◆ PROBLEM STATEMENT ◆
This exercise calls for copying every line below that holds the word "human".
####################
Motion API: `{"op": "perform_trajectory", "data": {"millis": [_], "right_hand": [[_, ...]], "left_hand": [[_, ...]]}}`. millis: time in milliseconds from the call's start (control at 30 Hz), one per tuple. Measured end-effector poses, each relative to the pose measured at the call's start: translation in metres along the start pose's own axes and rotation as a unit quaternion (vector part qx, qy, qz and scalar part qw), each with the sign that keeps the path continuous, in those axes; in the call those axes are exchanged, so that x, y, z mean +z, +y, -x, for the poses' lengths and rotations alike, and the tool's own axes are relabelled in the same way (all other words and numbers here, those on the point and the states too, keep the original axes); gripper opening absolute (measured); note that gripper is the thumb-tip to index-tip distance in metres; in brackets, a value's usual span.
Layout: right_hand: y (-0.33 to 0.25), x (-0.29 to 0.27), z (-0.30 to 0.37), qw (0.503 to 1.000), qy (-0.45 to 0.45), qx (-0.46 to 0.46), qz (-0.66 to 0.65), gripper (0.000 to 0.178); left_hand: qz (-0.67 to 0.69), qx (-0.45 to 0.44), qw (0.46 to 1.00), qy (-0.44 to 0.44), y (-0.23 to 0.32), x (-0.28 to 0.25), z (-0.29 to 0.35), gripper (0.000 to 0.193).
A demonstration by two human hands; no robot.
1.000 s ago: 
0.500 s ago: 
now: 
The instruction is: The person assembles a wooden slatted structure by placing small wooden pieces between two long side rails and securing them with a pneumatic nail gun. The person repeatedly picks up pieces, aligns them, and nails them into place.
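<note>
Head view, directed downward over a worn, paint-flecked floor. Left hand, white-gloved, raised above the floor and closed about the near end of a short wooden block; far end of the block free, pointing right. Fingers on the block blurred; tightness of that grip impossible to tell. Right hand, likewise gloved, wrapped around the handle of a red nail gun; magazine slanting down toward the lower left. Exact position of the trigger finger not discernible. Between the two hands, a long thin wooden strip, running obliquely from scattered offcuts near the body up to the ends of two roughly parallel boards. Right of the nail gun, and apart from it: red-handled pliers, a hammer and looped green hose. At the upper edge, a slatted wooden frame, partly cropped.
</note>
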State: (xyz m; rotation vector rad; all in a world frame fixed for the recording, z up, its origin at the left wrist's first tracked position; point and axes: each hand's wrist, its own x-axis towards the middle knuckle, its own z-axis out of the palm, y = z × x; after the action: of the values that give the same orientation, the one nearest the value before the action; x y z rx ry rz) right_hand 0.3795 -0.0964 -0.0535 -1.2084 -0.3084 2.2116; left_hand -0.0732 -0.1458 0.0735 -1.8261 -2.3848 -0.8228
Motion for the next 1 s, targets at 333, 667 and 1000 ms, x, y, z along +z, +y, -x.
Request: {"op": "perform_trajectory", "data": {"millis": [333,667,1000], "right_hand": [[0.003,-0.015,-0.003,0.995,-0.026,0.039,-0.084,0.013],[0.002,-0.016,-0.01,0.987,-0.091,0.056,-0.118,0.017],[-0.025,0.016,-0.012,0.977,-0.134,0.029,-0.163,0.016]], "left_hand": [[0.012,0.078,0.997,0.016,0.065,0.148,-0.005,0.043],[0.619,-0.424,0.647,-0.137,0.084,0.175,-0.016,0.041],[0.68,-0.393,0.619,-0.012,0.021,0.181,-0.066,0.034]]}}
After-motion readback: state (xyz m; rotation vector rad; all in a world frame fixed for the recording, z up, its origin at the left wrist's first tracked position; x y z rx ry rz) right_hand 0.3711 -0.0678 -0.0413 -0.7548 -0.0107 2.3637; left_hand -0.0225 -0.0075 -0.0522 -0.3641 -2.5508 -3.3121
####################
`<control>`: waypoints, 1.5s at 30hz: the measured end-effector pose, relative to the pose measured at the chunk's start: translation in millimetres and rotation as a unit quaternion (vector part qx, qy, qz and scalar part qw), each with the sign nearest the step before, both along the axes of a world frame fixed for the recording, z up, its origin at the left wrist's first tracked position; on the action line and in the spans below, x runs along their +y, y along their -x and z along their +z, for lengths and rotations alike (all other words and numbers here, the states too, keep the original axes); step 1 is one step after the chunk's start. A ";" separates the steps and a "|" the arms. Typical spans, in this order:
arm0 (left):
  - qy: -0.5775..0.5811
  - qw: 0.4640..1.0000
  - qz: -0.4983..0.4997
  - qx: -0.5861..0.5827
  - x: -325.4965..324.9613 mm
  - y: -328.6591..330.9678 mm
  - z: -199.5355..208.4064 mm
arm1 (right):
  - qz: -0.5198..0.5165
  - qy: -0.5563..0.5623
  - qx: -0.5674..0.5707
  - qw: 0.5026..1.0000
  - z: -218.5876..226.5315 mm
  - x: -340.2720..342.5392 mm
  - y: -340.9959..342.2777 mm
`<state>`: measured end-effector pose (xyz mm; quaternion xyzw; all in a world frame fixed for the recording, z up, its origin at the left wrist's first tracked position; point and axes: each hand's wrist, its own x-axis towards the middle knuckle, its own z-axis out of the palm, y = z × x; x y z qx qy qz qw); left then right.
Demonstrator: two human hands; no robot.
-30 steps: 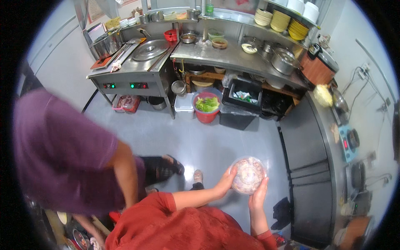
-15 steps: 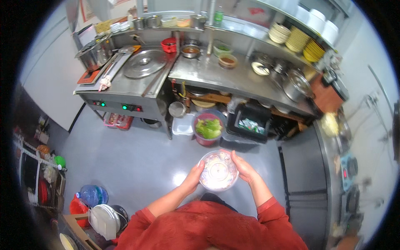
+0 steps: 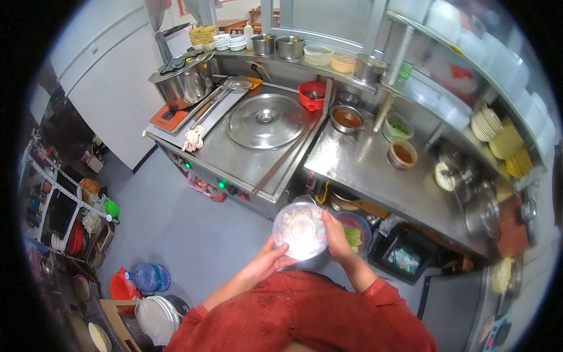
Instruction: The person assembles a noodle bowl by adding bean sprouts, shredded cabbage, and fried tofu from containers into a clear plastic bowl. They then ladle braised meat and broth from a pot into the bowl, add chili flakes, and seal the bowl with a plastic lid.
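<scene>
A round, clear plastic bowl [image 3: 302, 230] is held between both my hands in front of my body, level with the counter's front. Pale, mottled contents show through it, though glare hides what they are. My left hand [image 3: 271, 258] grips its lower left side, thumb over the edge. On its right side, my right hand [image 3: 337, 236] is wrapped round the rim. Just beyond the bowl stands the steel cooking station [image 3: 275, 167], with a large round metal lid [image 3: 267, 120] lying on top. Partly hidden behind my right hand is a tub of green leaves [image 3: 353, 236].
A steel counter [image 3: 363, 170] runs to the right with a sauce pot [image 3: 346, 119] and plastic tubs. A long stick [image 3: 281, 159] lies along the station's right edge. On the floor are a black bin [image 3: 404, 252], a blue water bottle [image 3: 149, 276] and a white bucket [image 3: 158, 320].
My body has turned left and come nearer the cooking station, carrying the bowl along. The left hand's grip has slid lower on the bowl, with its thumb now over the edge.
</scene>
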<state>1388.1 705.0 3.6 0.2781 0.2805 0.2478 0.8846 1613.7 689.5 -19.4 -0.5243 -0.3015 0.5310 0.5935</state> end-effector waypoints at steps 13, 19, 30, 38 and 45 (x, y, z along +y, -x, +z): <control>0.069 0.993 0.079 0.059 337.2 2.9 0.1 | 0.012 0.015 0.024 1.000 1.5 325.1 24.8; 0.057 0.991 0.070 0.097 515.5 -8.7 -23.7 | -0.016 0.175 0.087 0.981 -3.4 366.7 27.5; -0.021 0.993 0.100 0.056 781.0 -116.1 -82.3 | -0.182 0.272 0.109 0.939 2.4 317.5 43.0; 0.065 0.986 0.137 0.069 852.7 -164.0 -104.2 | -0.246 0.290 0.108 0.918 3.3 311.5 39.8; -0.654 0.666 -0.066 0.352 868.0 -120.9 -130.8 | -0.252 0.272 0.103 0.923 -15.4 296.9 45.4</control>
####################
◆ EXERCISE SOLUTION ◆
A demonstration by two human hands; no robot.
Demonstrator: two human hands; no robot.

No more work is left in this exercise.